Burada tüm Tsaballıların bilgisine, gözlemlerine  fotoğraf arşivine ihtiyacım var. Tarihe bir iz kalsın istiyorum. Evlerinizde itina ile sakladığınız fotoğrafları tarayarak veya doğrudan ulaştırın, değerlendirelim. Tsabal'dan Sarnıç’a adınla yayınlanacak bu kitap aynı zamanda bir albüm ve soy ağaçlarını ihtiva eden bir başvuru kitabı olacak. Bu nedenledir ki blogda yayınladığım soy ağaçlarını lütfen dikkatle inceleyin hataya düşmek istemiyorum. Eğer aile soy ağacınız varsa lütfen gönderin kitapta yerini almalı. Sarnıçla kısıtlı kalmasın; zira gün gün kaybolup gitmekteyiz. Eskişehir, Bilecik, İnegöl her nerede isek biz aynı ağacın dallarıyız.

Bu gün bizlerin bildikleri; yarın evlatlarımız tarafından maalesef hatırlanmayabilir. Heyhat… Geriye doğru dönüp baktığımızda bu gün bizim hayıflandıgımız gibi hayıflanır olacaklardır. Bu kitabımın evlatlarımızın baş vuracakları, aile köklerine ulaşabilecekleri bir başvuru kitabı olsun istiyorum. Her ne kadar kökler kaybolmaz desek de zamanın ne getireceğini bilemeyiz. Bendenizi şahsen tanımıyor olabilirsiniz. Bakın seneleri 75,74 …ye geriye doğru sararsanız Sarnıç'da, çayırlıklarda  yalınayak koşuşturan kendisine Kutkut diye seslenilen Rıfat’a rastlarsınız. İşte o günlerde geçmişi aktaran, tarihi, sosyal yaşamı dillendiren saygıdeğer tahmadalar vardı; oysaki ben şimdi çölde kalmış biçare bir kişi gibiyim. Tsaballılar; her nerede iseniz sizlerden başka kimsem yok; birlikte beraberce TSABAL'DAN SARNIÇ’A kitabını hayata geçirelim..

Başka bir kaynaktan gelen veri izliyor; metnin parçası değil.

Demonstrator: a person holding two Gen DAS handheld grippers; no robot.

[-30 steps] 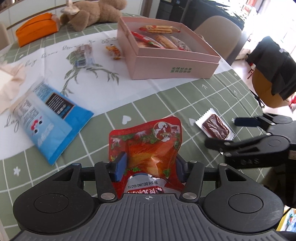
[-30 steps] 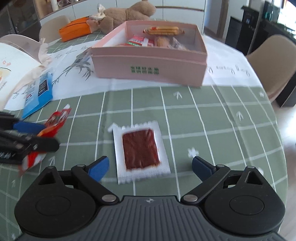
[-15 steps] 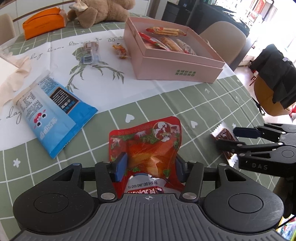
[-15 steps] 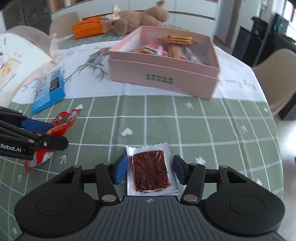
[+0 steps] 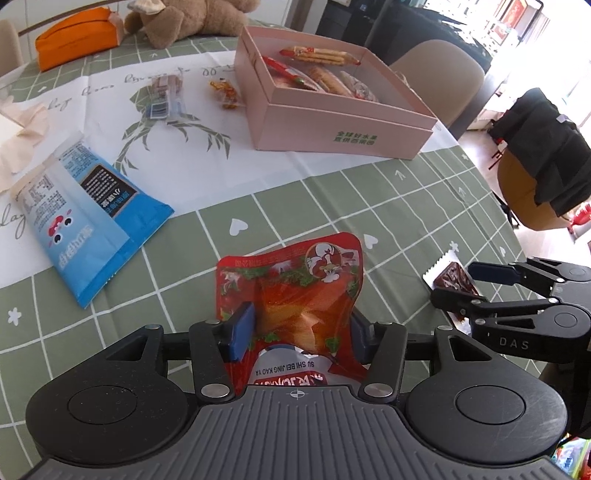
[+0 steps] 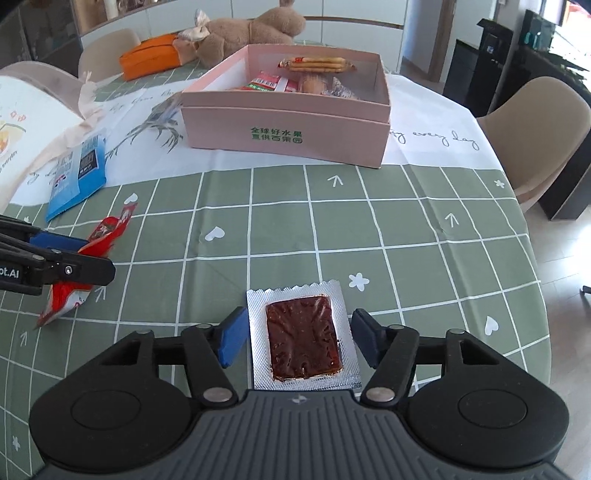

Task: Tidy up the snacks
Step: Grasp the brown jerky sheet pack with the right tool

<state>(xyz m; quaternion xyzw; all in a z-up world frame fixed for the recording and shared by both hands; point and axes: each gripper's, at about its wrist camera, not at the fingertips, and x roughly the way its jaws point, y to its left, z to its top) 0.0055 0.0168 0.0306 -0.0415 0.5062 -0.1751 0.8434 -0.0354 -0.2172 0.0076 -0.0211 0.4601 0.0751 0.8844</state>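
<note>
My left gripper (image 5: 301, 323) is shut on a red snack pouch (image 5: 295, 284) and holds it above the green checked tablecloth; the pouch also shows in the right wrist view (image 6: 88, 258). My right gripper (image 6: 295, 338) is shut on a clear sachet with a dark brown slab (image 6: 303, 338), held off the table; it shows in the left wrist view (image 5: 452, 278) too. The pink box (image 6: 284, 129) stands ahead with several snacks inside; in the left wrist view it (image 5: 343, 127) is at the upper right.
A blue snack bag (image 5: 85, 210) lies at the left. Two small wrapped snacks (image 5: 166, 98) (image 5: 225, 94) lie left of the box. A teddy bear (image 6: 243, 31) and an orange pouch (image 6: 151, 59) sit behind it. Chairs (image 6: 535, 125) stand at the table's right edge.
My right gripper closed on the brown sachet and lifted it off the table. Both grippers moved forward toward the pink box with their snacks.
</note>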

Her şey gönlünüzce olsun en iyi dileklerimle.

 

17 Şubat 2022

RIDVAN (KAPUT) BABA 13.02.2022


Sarnıçımın semalarında

Yine bir yaprak koparak uçtu sonsuzluğa doğru

İçimiz sızım sızım sızlamakta

Yaralıyor yüreğimizi her birimizi ta derinden

Sonsuzluğa uğurladığımız her can için

Yol almakta daim bu kervan durmaksızın

Canlarım Tsaballılar Sarnıçlılar

Korkuyorum Allahım

Sarnıçlıların sonsuzluğa düşmesinden

Sürgünün acısını atamadık bir izimiz kalsın derken

Bir bir tükeniyoruz tutunmak istediğimiz Sarnıçımda

Kavurucu bir ateş sarıyor bağrımı

Boğuluyorum dostlarım boğuluyorum

Canım yanıyor canım

Yitirdik bu gün yüreği ak pak olan o güzel insanı

Her zaman mütevazi her zaman saygılı

Canım dostum canım büyüğüm Kaput

Sende katıldın demek ki o kervana

Derin derin soluyacaktık daha Sarnıçımın havasını

Derin derin sohbetler yapacaktık

Maziden bu güne dek anılarımızı paylaşarak

Atalarımızdan miras Sarnıçımın bağrında

Ve beni kim karşılayacak artık

Pazaryeri’ne geliş gidişlerimde

Nasıl mutlu olurdum karşılaşmamızdan

Beni karşılayacağına eminim yine bir gün

Başın sağ olsun Sarnıçım başın sağ olsun

Mekanın cennet ruhun şad olsun

Nurlar içinde uyu Kaput nurlar içinde uyu

Tertemiz duygularınla ayrıldın aramızdan

Anımsayacağız her daim

Anılarımızda yaşayacak, dualarımızda olacaksın.